Task item
Repeat exactly the line that contains "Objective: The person" and every line below it to the end of the material, omitting all others.

Data provided
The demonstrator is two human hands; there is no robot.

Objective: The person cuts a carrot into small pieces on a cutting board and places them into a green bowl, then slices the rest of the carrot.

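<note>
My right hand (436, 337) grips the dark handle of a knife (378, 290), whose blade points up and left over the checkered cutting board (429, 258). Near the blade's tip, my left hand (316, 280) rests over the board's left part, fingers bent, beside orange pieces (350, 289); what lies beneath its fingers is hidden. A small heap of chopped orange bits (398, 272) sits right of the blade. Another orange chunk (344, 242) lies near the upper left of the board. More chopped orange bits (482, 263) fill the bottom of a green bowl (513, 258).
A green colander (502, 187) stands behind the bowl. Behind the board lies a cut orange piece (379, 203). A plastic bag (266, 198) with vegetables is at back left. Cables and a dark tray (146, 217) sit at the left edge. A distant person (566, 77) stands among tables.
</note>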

Result of this exercise
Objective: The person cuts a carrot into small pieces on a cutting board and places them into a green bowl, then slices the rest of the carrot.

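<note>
My right hand (436, 337) grips the dark handle of a knife (378, 290), whose blade points up and left over the checkered cutting board (429, 258). Near the blade's tip, my left hand (316, 280) rests over the board's left part, fingers bent, beside orange pieces (350, 289); what lies beneath its fingers is hidden. A small heap of chopped orange bits (398, 272) sits right of the blade. Another orange chunk (344, 242) lies near the upper left of the board. More chopped orange bits (482, 263) fill the bottom of a green bowl (513, 258).
A green colander (502, 187) stands behind the bowl. Behind the board lies a cut orange piece (379, 203). A plastic bag (266, 198) with vegetables is at back left. Cables and a dark tray (146, 217) sit at the left edge. A distant person (566, 77) stands among tables.
</note>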

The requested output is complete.